Personal information
- Born: 1882 France
- Died: 28 October 1928 (aged 45–46) France
- Occupation: Jockey

Horse racing career
- Sport: Horse racing

= Georges Stern =

French jockey

Georges Stern (29 Sep 1883 – October 28, 1928), nicknamed "The King of the Derbies"and "King of the Jockeys", was France's most famous jockey in the early part of the 20th century. Besides France, he also rode in England.

Stern was born in Chantilly, France to British parents, George and Margaret Stearn who were naturalized in France. Although later said to be Jewish, his father and mother came from Christian families, his cousin Alfred Stearn was a Vicar of Swaffham Bulbeck. His maternal grandparents were James Watkin, horse trainer and Anna Maria Flatman, niece of Nat Flatman.

In 1904, he won the Grand Prix, the French Derby (riding Ajax), the French Oaks (Profane), the Austrian Derby (Con Amore), the German Derby (Con Amore), and the Baden Baden Prix (Caius).

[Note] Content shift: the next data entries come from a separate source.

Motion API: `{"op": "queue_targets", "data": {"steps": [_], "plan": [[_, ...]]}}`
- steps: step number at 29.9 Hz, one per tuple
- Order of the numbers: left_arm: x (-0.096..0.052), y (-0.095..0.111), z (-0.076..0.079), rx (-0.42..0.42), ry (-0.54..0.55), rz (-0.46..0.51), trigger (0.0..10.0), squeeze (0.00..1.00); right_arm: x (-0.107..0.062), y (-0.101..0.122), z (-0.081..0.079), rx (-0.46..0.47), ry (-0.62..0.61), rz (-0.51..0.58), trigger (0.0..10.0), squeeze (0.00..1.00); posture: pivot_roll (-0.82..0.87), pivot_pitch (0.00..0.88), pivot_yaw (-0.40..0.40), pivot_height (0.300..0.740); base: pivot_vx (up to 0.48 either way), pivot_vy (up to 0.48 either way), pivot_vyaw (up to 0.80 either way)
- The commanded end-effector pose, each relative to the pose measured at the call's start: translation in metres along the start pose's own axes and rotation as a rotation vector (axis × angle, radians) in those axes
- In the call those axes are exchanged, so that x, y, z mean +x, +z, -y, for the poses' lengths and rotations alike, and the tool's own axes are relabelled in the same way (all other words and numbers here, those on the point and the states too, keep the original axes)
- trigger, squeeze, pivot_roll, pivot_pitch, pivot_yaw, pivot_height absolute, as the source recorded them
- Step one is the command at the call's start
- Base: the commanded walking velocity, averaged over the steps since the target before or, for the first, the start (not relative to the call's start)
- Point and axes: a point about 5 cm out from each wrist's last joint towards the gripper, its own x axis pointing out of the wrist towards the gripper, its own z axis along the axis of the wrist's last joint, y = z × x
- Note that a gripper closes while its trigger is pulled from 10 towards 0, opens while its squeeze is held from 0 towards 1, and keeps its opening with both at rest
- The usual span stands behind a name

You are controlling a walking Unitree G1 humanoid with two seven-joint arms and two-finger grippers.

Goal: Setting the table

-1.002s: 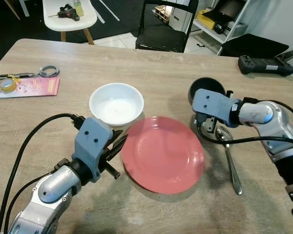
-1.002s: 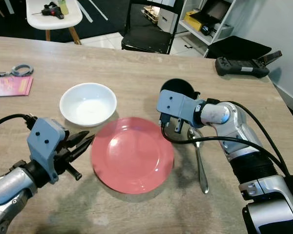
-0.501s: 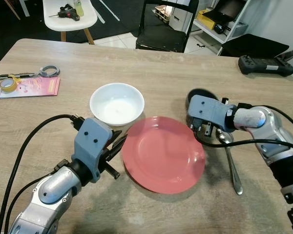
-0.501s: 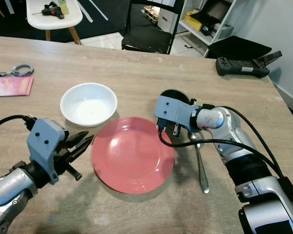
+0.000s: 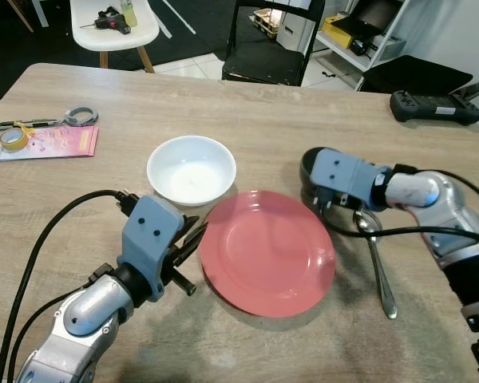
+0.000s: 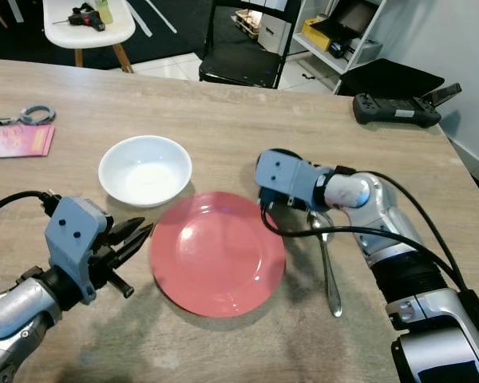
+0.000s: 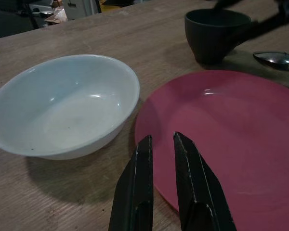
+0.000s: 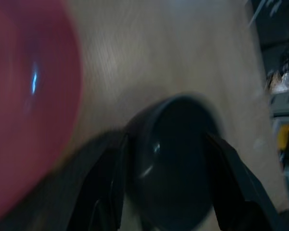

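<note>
A red plate (image 5: pixel 267 251) lies at the middle of the wooden table, and a white bowl (image 5: pixel 191 170) stands just behind its left side. On the plate's right lies a metal spoon (image 5: pixel 377 259). The dark cup (image 7: pixel 216 41) stands behind the plate's right edge. My right gripper (image 8: pixel 166 142) is open, with one finger (image 8: pixel 106 192) on each side of the cup (image 8: pixel 171 168); whether they touch it is blurred. My left gripper (image 7: pixel 162 138) is shut and holds nothing. It hovers low at the plate's left rim, near the bowl.
A pink booklet (image 5: pixel 57 142) with a yellow tape roll (image 5: pixel 13 140) lies at the table's far left. At the back right corner sits a black controller (image 5: pixel 435 106). A white chair (image 5: pixel 112 20) and a black chair (image 5: pixel 267 40) stand beyond the far edge.
My right gripper has moved from above the spoon's bowl back toward the cup, and its fingers now straddle it. The left arm, plate, bowl and spoon have stayed put.
</note>
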Motion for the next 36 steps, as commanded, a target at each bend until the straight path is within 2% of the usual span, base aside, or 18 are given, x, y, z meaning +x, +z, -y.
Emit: {"op": "queue_targets", "data": {"steps": [1, 2, 4, 9, 11, 13, 14, 16, 17, 19, 20, 21, 22, 23, 25, 30, 33, 36], "plan": [[-0.001, -0.003, 0.004, -0.007, -0.017, -0.017, 10.0, 0.00, -0.006, 0.004, 0.003, 0.018, -0.016, 0.035, 10.0, 0.00, 0.07, 0.152, 0.018, 0.740, 0.000, 0.000, 0.00], [-0.002, -0.003, 0.004, -0.007, -0.019, -0.020, 10.0, 0.00, -0.012, 0.019, 0.006, 0.048, -0.042, 0.132, 10.0, 0.00, 0.08, 0.152, 0.019, 0.740, 0.000, 0.000, 0.00], [-0.002, -0.004, 0.004, -0.007, -0.020, -0.022, 10.0, 0.00, -0.019, 0.032, 0.008, 0.069, -0.067, 0.210, 10.0, 0.00, 0.07, 0.153, 0.025, 0.740, 0.000, 0.000, 0.00], [-0.002, -0.003, 0.004, -0.006, -0.025, -0.022, 10.0, 0.00, -0.030, 0.046, 0.010, 0.093, -0.100, 0.295, 10.0, 0.00, 0.07, 0.154, 0.030, 0.740, 0.000, 0.000, 0.00], [-0.002, -0.003, 0.004, -0.006, -0.027, -0.023, 10.0, 0.00, -0.033, 0.051, 0.013, 0.104, -0.134, 0.330, 10.0, 0.00, 0.07, 0.154, 0.035, 0.740, 0.000, 0.000, 0.00], [0.000, -0.004, 0.004, -0.005, -0.030, -0.024, 10.0, 0.00, -0.039, 0.061, 0.021, 0.163, -0.234, 0.406, 10.0, 0.00, 0.07, 0.153, 0.037, 0.740, 0.000, 0.000, 0.00], [0.000, -0.004, 0.004, -0.005, -0.030, -0.024, 10.0, 0.00, -0.039, 0.061, 0.021, 0.163, -0.234, 0.406, 10.0, 0.00, 0.07, 0.153, 0.037, 0.740, 0.000, 0.000, 0.00], [0.004, -0.003, 0.003, -0.011, -0.019, -0.015, 10.0, 0.00, -0.036, 0.065, 0.025, 0.296, -0.367, 0.457, 10.0, 0.00, 0.07, 0.152, 0.036, 0.740, 0.000, 0.000, 0.00], [0.004, -0.003, 0.003, -0.011, -0.019, -0.015, 10.0, 0.00, -0.036, 0.065, 0.025, 0.296, -0.367, 0.457, 10.0, 0.00, 0.07, 0.152, 0.036, 0.740, 0.000, 0.000, 0.00], [0.011, 0.000, 0.001, -0.031, 0.025, 0.008, 10.0, 0.00, -0.028, 0.061, 0.021, 0.536, -0.532, 0.489, 10.0, 0.00, 0.07, 0.151, 0.033, 0.740, 0.000, 0.000, 0.00], [0.014, 0.002, 0.000, -0.041, 0.042, 0.018, 10.0, 0.00, -0.026, 0.058, 0.019, 0.626, -0.582, 0.494, 10.0, 0.00, 0.07, 0.151, 0.033, 0.740, 0.000, 0.000, 0.00], [0.018, 0.004, 0.000, -0.055, 0.064, 0.030, 10.0, 0.00, -0.022, 0.054, 0.013, 0.700, -0.636, 0.496, 10.0, 0.00, 0.06, 0.150, 0.030, 0.740, 0.000, 0.000, 0.00], [0.021, 0.006, -0.001, -0.078, 0.092, 0.047, 10.0, 0.00, -0.016, 0.046, 0.002, 0.813, -0.692, 0.475, 10.0, 0.00, 0.06, 0.150, 0.028, 0.740, 0.000, 0.000, 0.00], [0.021, 0.006, -0.001, -0.078, 0.092, 0.047, 10.0, 0.00, -0.016, 0.046, 0.002, 0.813, -0.692, 0.475, 10.0, 0.00, 0.06, 0.150, 0.028, 0.740, 0.000, 0.000, 0.00], [0.026, 0.009, -0.004, -0.112, 0.140, 0.068, 10.0, 0.00, -0.016, 0.031, -0.012, 0.859, -0.826, 0.415, 10.0, 0.00, 0.07, 0.151, 0.023, 0.740, 0.000, 0.000, 0.00], [0.027, 0.010, -0.006, -0.132, 0.162, 0.074, 10.0, 0.00, -0.018, 0.026, -0.018, 0.881, -0.882, 0.394, 10.0, 0.00, 0.07, 0.151, 0.021, 0.740, 0.000, 0.000, 0.00], [0.029, 0.011, -0.017, -0.157, 0.258, 0.084, 10.0, 0.00, -0.024, 0.016, -0.031, 0.865, -0.972, 0.355, 10.0, 0.00, 0.06, 0.149, 0.018, 0.740, 0.000, 0.000, 0.00], [0.031, 0.011, -0.023, -0.147, 0.311, 0.080, 10.0, 0.00, -0.026, 0.011, -0.034, 0.874, -1.016, 0.321, 10.0, 0.00, 0.06, 0.145, 0.020, 0.740, 0.000, 0.000, 0.00]]}}
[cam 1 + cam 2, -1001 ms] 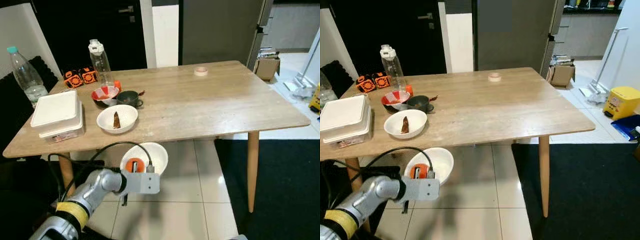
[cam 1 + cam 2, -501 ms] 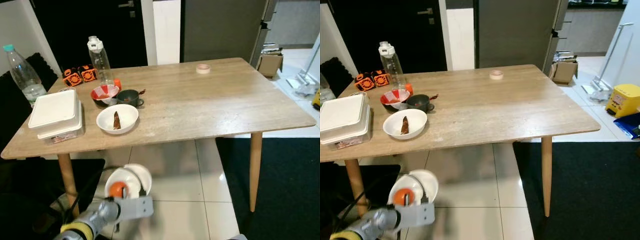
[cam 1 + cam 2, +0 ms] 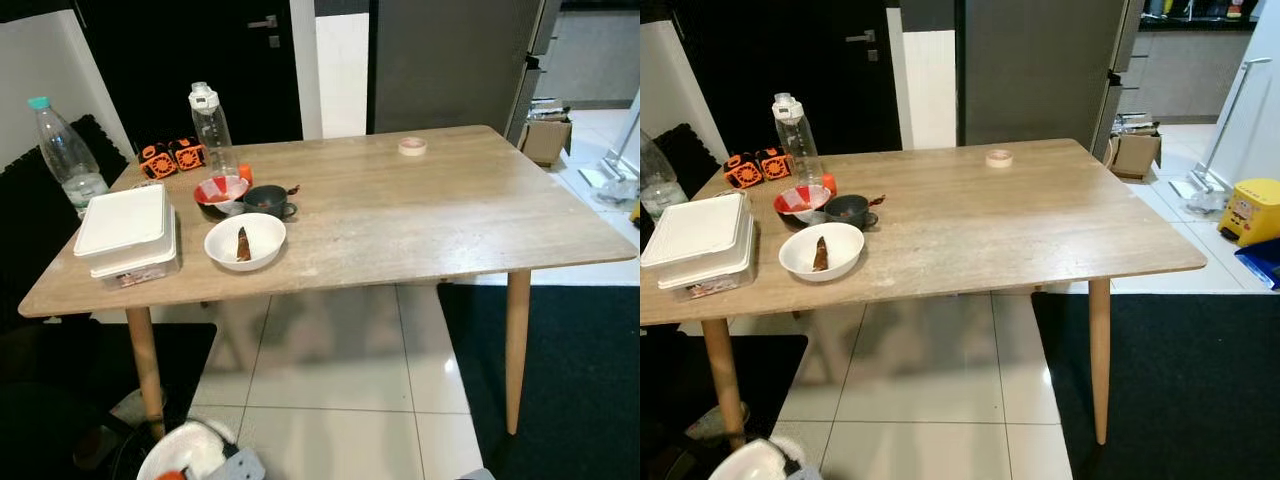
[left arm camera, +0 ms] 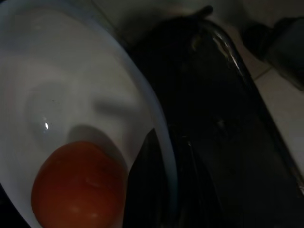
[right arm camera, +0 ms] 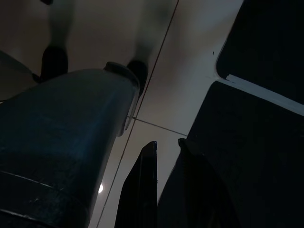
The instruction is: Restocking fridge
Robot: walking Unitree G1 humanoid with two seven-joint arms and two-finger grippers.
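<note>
The left gripper (image 4: 159, 185), pinching the white bowl's (image 3: 190, 452) rim (tomato (image 4: 76, 183) inside), has dropped to seven o'clock below the table (image 3: 420, 215), apparently carrying it fridgeward; the right gripper's (image 5: 164, 185) jaws look nearly together.

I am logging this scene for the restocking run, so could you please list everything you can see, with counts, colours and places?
Table: one, light wood, centre of the room.
Lidded container: one, white, table's left end.
Bowl with a brown piece: one, white, beside the container.
Red bowl: one, red and white, behind it.
Dark cup: one, next to the red bowl.
Bottles: two, clear; one on the table, one at its left end.
Orange items: two, orange and black, back left.
Tape roll: one, pale, far edge.
Held bowl: one, white, low near the floor, holding one orange-red fruit.
Left gripper: clamped on the held bowl's rim.
Right gripper: hanging idle over the floor.
</note>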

In 1908 he won the French Derby, the Austrian Derby, and the German Derby, and finished second in the Belgian Derby.

In 1898, at 17 years of age, in Colombes Stern won his first race riding Finlas, a horse owned and trained by his father. In 1900, he won the debut Grand Prix de Deauville, riding Amedee. He won the Deauville again in 1901 (riding Jacobite), 1902 (Maximum), and 1909 (Biniou).

He won the 1911 Epsom Derby (riding Sunstar). He was a six-time winner of the Prix du Jockey Club’s French Derby—in 1901 (Saxon), 1904 (Ajax), 1908 (Quintette), 1913 (Dagor), 1914 (Sardanapale), and 1922 (Ramus). He won the Grand Prix de Paris in 1904 (Ajax), 1913 (Bruleur), 1914 (Sardanapale), and 1922 (Ramus).

He retired in 1926. In his career, he had over 1,000 victories. He died at the age of 45, in October 1928 in France.

In 1993, he was elected a member of the International Jewish Sports Hall of Fame.